Predicting and executing a sequence of actions without intermediate replanning, known as action chunking, is increasingly used in robot learning from human demonstrations. Yet, its reported effects on the learned policy are inconsistent: some studies find it crucial for achieving strong results, while others observe decreased performance. In this paper, we first dissect how action chunking impacts the divergence between a learner and a demonstrator. We find that action chunking allows the learner to better capture the temporal dependencies in demonstrations but at the cost of reduced reactivity in stochastic environments. To address this tradeoff, we propose Bidirectional Decoding (BID), a test-time inference algorithm that bridges action chunking with closed-loop operations. BID samples multiple predictions at each time step and searches for the optimal one based on two criteria: (i) backward coherence, which favors samples that align with previous decisions; (ii) forward contrast, which seeks samples of high likelihood for future plans. By coupling decisions within and across action chunks, BID promotes consistency over time while maintaining reactivity to unexpected changes. Experimental results show that BID boosts the performance of two state-of-the-art generative policies across seven simulation benchmarks and two real-world tasks.

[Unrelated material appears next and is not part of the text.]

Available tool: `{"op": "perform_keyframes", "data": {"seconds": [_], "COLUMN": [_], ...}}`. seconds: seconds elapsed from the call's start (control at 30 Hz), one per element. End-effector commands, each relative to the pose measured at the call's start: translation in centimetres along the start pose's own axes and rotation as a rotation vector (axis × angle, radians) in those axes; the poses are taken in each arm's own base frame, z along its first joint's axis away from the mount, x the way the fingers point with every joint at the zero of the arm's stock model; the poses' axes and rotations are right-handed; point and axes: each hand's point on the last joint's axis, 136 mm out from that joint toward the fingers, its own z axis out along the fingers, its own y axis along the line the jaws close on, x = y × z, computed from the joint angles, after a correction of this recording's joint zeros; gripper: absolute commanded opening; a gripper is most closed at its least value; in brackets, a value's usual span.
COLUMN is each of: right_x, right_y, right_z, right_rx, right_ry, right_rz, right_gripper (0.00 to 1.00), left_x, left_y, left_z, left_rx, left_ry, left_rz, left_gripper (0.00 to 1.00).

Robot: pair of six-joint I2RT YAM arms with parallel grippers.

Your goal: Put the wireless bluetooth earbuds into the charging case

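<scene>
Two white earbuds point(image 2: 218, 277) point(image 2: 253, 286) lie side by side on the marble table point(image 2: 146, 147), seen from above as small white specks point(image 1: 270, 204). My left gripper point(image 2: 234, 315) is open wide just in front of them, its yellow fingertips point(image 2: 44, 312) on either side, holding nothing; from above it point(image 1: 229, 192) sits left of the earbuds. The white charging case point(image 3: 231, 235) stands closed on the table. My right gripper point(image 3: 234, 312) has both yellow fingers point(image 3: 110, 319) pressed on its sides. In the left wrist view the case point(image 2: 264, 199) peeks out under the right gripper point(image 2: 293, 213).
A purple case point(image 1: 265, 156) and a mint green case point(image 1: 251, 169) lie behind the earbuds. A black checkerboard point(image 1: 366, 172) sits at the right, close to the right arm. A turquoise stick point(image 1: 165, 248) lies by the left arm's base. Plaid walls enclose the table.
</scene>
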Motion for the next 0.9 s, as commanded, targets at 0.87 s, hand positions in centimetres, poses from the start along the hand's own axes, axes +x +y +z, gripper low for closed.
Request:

In action chunking, the agent predicts the joint distribution of a sequence of actions conditioned on the context and then executes all or part of the sequence without replanning. In our analysis, we consider two models with equal context length \( c \) and investigate the effect of using a longer action horizon. Consider a shorter action chunk of length \( h \) and a longer one of length \( h + d \). The longer action chunk benefits from remembering more past states and suffers from having not observed the more recent states, as is illustrated below:
Fig 1: Shaded regions indicate observed history; darker indicate greater influence on current decision.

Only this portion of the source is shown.